Segment Start: Information

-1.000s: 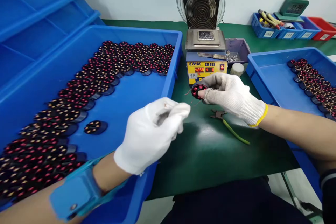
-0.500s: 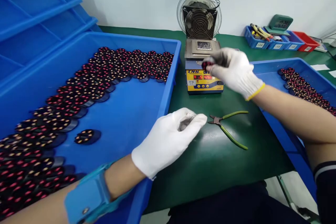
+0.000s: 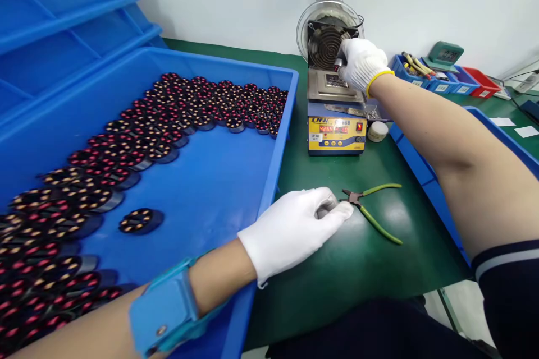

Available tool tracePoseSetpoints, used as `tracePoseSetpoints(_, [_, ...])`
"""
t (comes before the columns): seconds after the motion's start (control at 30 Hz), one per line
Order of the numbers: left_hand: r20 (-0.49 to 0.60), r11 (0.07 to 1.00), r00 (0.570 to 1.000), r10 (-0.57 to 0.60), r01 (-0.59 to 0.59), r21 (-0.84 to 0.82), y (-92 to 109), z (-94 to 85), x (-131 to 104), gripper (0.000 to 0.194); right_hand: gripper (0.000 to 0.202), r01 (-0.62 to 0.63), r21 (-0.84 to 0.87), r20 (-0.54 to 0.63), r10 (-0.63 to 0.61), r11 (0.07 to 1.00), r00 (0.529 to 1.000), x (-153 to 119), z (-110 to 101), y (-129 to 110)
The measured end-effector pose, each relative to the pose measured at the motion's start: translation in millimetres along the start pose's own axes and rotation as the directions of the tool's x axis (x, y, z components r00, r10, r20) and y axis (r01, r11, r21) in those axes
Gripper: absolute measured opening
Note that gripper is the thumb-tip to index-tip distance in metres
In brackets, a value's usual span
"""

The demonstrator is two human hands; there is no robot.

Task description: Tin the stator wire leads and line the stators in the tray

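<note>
My right hand point(image 3: 362, 65), in a white glove, pinches a small round coil part point(image 3: 338, 64) above the square metal pot point(image 3: 335, 79) on top of the yellow-fronted heating unit point(image 3: 337, 136). My left hand point(image 3: 301, 230), also gloved, rests over the green table beside the blue tray's edge, its thumb and fingers curled together; whether anything lies between them is hidden. Close to its fingertips lie green-handled cutters point(image 3: 362, 199) with their handles spread. Many black round parts with pink and tan coils point(image 3: 185, 101) fill the back and left of the tray point(image 3: 269, 174).
A fan with a duct point(image 3: 326, 45) stands behind the pot. A small round tin point(image 3: 378, 131) sits right of the unit. Small blue bins point(image 3: 438, 85), a red bin point(image 3: 484, 84) and a clock point(image 3: 447, 54) are at the back right. Stacked blue trays point(image 3: 63, 5) rise at the left.
My right hand has moved forward, from in front of the unit to above the pot, with the coil part in it. My left hand has shifted slightly right, nearer the cutters. The view has shifted a little.
</note>
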State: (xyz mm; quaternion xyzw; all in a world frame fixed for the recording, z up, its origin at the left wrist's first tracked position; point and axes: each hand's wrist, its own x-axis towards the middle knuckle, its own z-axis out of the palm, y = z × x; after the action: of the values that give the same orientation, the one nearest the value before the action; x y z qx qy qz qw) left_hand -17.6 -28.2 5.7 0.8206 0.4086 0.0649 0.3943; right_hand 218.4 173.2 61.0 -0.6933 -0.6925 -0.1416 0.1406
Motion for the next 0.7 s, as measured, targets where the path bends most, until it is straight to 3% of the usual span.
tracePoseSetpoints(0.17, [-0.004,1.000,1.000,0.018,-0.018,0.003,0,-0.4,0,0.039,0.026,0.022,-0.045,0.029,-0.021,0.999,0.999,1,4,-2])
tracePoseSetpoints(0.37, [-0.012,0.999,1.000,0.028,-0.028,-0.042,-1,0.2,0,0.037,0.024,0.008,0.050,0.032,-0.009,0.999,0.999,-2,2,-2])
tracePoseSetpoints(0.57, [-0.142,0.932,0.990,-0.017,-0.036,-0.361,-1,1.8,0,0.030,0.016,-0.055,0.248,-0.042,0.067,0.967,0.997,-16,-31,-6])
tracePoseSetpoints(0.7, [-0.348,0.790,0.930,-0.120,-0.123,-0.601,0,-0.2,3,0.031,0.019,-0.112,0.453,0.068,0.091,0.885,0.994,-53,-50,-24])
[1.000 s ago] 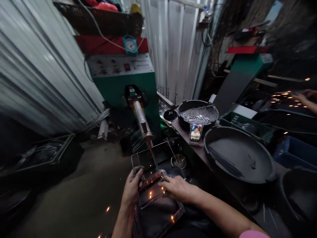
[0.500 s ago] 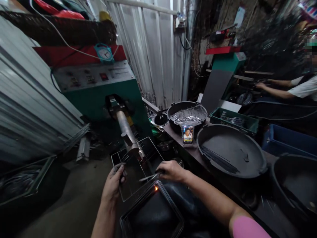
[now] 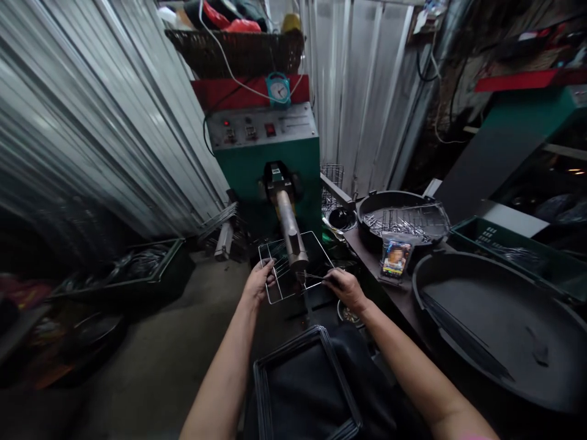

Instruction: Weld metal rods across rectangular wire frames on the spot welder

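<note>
My left hand is closed on the near left side of a rectangular wire rack, thumb on top. The rack is under the round metal arm of a green spot welding machine, with several thin cross wires inside its outline. My right hand pinches a thin metal piece, too small to name surely, whose tip points left to the welder's electrode. The rack's right corner lies close to those fingers. On my lap, over a black apron, rests a stack of rectangular wire frames.
On the right bench stand a black pan of wire pieces, a phone in a clear bag, and a larger black pan with dark rods. Green crates hold wire parts. A blue clock hangs on the welder.
My view has turned left. My left hand has taken hold of the rack's edge. My right hand has brought the thin metal piece up to the electrode. An orange spark over the lap frames is gone.
</note>
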`<state>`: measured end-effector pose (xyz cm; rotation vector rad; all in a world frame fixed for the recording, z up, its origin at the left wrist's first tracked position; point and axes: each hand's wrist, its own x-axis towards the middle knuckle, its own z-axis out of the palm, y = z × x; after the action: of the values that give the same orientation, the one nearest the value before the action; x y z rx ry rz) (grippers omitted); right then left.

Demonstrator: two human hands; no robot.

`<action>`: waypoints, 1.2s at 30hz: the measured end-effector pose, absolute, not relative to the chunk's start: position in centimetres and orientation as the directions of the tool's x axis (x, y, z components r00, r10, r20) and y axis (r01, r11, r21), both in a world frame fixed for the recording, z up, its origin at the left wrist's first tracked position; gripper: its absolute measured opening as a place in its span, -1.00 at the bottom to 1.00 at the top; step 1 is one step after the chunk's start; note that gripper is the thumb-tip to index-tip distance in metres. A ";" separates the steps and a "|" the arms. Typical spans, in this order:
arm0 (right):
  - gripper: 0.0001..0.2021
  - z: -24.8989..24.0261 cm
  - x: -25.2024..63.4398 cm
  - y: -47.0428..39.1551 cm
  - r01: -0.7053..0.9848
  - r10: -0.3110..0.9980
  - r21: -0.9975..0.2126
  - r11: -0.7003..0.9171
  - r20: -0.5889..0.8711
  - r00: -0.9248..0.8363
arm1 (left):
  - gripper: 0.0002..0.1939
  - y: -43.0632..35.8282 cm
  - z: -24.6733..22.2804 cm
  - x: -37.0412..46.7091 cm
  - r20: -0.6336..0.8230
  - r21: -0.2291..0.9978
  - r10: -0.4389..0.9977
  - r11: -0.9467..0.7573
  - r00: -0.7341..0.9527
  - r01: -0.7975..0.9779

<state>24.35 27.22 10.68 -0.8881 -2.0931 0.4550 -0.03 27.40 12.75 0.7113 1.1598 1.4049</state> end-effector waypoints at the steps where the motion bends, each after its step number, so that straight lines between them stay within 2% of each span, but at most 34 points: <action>1: -0.84 10.7 24.2 27.5 0.441 0.724 -0.575 0.689 0.540 -0.429 | -0.78 27.5 12.8 -0.1 -0.192 0.922 0.962 0.109 -0.193 -0.372; 9: -0.84 11.1 23.3 29.0 0.465 0.724 -0.555 0.690 0.519 -0.455 | -0.88 28.5 12.2 -0.8 -0.223 0.904 0.947 0.112 -0.232 -0.412; 17: -0.88 12.0 22.9 27.9 0.603 0.765 -0.474 0.642 0.455 -0.457 | -0.80 28.0 12.4 -1.0 -0.263 0.908 0.938 0.161 -0.226 -0.388; 26: -0.89 11.9 22.4 27.5 0.658 0.805 -0.475 0.584 0.449 -0.389 | -0.79 27.9 12.3 -0.8 -0.262 0.917 0.926 0.151 -0.271 -0.370; 29: -0.88 12.1 22.9 26.9 0.605 0.794 -0.528 0.595 0.500 -0.345 | -0.79 27.8 12.0 -0.8 -0.262 0.915 0.925 0.148 -0.275 -0.376; 32: -0.83 11.1 24.2 25.1 0.502 0.826 -0.674 0.542 0.537 -0.171 | -0.80 27.8 11.8 -0.9 -0.269 0.910 0.926 0.153 -0.266 -0.386; 34: -0.75 9.1 25.1 23.4 0.425 0.893 -0.808 0.408 0.450 -0.002 | -0.82 27.8 11.8 -0.8 -0.279 0.907 0.922 0.162 -0.267 -0.389; 36: -0.70 6.1 25.9 21.7 0.324 0.944 -0.919 0.226 0.288 0.159 | -0.83 27.9 11.7 -0.8 -0.284 0.906 0.920 0.165 -0.271 -0.391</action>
<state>25.88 21.72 6.10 -1.3103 -1.3814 0.7019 -0.84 27.86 11.74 0.5911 1.2534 1.4111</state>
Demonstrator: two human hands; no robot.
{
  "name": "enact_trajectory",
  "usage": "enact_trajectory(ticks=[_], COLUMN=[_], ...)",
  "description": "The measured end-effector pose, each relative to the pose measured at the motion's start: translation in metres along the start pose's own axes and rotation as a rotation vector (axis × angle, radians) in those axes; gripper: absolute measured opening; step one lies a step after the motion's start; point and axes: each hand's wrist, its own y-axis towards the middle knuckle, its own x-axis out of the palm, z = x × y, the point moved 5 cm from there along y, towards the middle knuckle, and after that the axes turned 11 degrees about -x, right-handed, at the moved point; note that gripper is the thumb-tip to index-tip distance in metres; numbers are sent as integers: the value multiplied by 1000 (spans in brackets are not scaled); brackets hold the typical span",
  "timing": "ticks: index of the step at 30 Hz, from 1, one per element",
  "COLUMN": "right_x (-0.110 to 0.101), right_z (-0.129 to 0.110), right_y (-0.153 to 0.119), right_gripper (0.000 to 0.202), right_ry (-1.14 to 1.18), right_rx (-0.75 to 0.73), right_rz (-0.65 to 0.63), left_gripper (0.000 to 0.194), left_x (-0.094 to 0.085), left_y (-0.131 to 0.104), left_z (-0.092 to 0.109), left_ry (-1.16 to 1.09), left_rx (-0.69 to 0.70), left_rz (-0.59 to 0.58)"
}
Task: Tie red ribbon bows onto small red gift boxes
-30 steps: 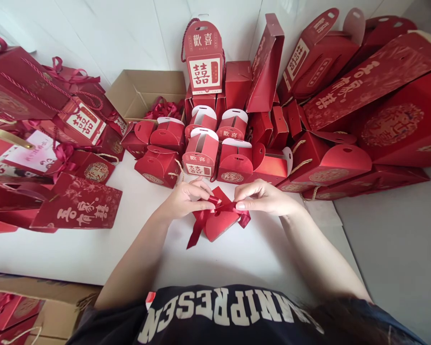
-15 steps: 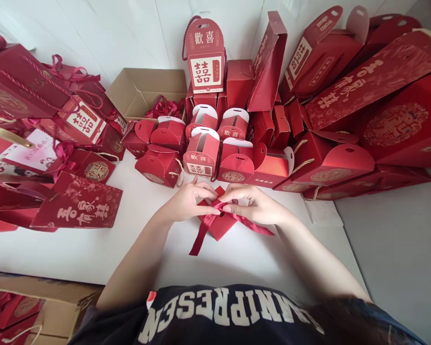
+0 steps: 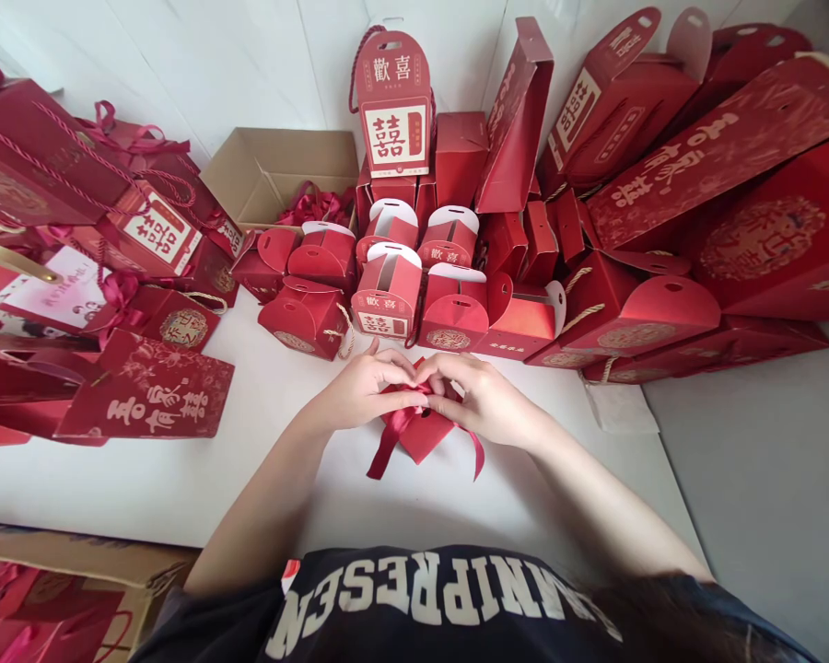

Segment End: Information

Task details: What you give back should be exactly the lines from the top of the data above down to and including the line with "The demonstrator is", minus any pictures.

Written reply:
-1.000s: 
-0.500s: 
+0.000s: 

Available tool tracePoseSetpoints, used as `tracePoseSetpoints(_, [_, ...])`
"""
t (comes before the columns): seconds after the motion's start (control at 30 Hz), one per line
Order of the numbers: left_hand: r20 (-0.49 to 0.60), r11 (0.07 to 1.00), r00 (0.570 to 1.000), r10 (-0.57 to 0.60), r01 (-0.59 to 0.59), r21 (-0.84 to 0.82), y (-92 to 109), z (-94 to 85), x (-131 to 104), gripper (0.000 to 0.194); right_hand: gripper (0.000 to 0.202), r01 (-0.62 to 0.63), r21 (-0.84 to 0.87), r20 (-0.54 to 0.63), r10 (-0.63 to 0.61), r11 (0.07 to 1.00), r00 (0.529 to 1.000), x (-153 to 119), z (-110 to 101), y (-129 to 110)
The measured end-effector pose, each relative to the pose measured at the motion's start: translation in millimetres along the start pose's own axes and rotation as the directions of the tool's x axis (x, y, z components r00, r10, r20) and y axis (r01, r11, r21) in those axes
Gripper: absolute measured opening
Note that gripper is the thumb-tip to index-tip distance in metres
In brackets, a value's usual span
"""

The demonstrator is two human hands; there is no robot.

No more output is needed for this exercise.